Hacker News new | ask | show | jobs
by kevinjahns 2139 days ago
Based on the [B4] benchmark, we can predict the size Yjs document representing the complete editing history of the Linux kernel (probably the largest Git repo ever created): 864 MB. The size of the Git repository is currently 1.1 GB. So Yjs has better encoding.

If you would load the the Yjs document containing the editing history of the Linux kernel in-memory, you would use about 13.8 GB of memory. Of course, you wouldn't write the complete Linux kernel in a single file. As of 2011, the project consisted of ~37,000 files. If you represent each file as a separate Yjs document, you would use, on average, just a few kilobytes to load a single file.

The editing history of the Linux kernel is a very interesting benchmark resource. Maybe I will add it to crdt-benchmarks.

1 comments

> the complete editing history of the Linux kernel (probably the largest Git repo ever created)

Linux is definitely not the largest git repo ever created [0]. The big corporate monorepos are definitely larger; I know MS has moved Windows to git, and itself claims it to be the largest ever created (~300GB as of 2017, per [1]). Google and Facebook both eschew git, though.

Finding data on the largest open repos is more difficult. The largest classes of projects are those that develop in monorepos that implement critical operating system [2] functionality, browser engines, and compiler implementations. The shortlist I'd make comes out to these projects (in no particular order):

* gcc

* LLVM

* Mozilla

* Chromium

* Linux

* OpenJDK

I haven't finished downloading all of these repos (my disk is begging me to stop right now), but it looks Linux is larger than gecko-dev by a very thin margin (so a putative gecko-dev that included comm-central with its CVS history as well would easily outstrip Linux), and Chromium seems to be an order of magnitude over both.

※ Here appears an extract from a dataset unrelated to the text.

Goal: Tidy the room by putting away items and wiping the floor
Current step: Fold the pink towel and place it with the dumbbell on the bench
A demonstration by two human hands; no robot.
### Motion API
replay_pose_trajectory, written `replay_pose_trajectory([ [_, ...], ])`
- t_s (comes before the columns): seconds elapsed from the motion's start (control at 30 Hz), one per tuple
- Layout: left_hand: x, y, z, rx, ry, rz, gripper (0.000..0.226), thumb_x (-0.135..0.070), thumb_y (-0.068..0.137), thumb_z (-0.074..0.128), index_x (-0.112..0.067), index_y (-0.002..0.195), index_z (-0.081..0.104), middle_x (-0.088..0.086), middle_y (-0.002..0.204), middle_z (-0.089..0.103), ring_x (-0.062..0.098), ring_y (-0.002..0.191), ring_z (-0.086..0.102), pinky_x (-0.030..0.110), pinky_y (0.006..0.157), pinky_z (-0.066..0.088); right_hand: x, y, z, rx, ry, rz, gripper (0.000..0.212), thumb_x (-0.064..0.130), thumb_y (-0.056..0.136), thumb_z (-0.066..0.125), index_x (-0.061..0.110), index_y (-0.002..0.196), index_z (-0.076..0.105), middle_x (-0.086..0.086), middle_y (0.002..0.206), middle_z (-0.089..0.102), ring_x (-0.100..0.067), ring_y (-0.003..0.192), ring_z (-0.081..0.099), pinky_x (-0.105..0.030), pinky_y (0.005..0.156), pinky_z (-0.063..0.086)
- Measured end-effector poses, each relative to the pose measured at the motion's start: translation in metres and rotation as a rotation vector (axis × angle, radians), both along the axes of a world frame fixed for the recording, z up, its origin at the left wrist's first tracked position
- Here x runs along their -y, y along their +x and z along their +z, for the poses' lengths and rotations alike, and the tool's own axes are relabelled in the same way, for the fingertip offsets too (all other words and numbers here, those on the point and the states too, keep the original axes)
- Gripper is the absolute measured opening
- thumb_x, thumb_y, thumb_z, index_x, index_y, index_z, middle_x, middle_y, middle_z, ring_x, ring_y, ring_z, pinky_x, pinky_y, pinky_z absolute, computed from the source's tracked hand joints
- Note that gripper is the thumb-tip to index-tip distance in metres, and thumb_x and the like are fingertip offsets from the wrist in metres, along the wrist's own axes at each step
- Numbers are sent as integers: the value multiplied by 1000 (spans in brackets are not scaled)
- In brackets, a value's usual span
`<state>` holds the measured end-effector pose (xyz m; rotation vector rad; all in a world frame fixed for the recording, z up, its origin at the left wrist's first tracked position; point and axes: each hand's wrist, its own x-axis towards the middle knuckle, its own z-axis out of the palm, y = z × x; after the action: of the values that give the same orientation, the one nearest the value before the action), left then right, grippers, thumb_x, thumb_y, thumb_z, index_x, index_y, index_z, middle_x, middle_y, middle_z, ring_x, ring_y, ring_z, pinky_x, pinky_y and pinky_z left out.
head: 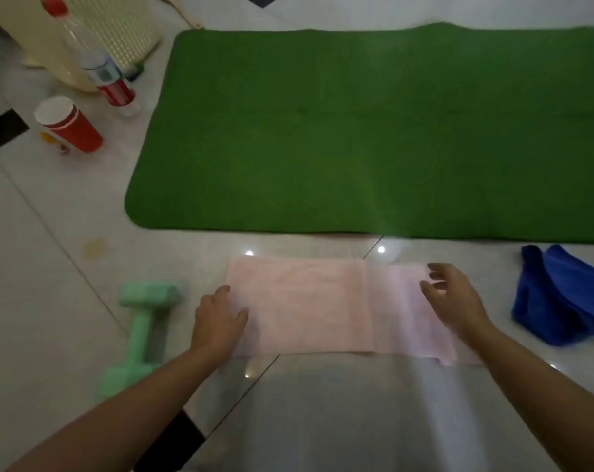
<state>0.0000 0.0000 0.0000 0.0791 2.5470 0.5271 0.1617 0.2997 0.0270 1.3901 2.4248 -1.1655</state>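
While spread flat on the floor [67, 301], pink towel [309, 304] under left hand [217, 321] and right hand [455, 298], fingers [438, 267] released.

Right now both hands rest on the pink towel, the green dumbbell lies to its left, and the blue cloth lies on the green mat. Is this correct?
Not quite. The head view shows the blue cloth on the tiled floor, off the green mat. The rest holds.

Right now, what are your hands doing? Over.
Left hand and right hand open, flat on pink towel. Dumbbell beside left hand. Nothing blocking.
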Motion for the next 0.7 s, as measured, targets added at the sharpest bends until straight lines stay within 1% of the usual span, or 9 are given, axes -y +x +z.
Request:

[0] To be clear here, I'm mostly thinking in terms of primarily textual repositories. Repositories with large binary assets are clearly not relevant for your means.

[1] https://devblogs.microsoft.com/bharry/the-largest-git-repo-o..., although https://news.ycombinator.com/item?id=14411724 claims that the 300 GB measures the size of the checked-out directory on disk, not the putative size of a full .git folder.

[2] I'm including both kernel roles as well as key userspace roles. Qt and Gnome would both be on my list of putative largest repos were they monorepos, but they appear to use many small repos instead.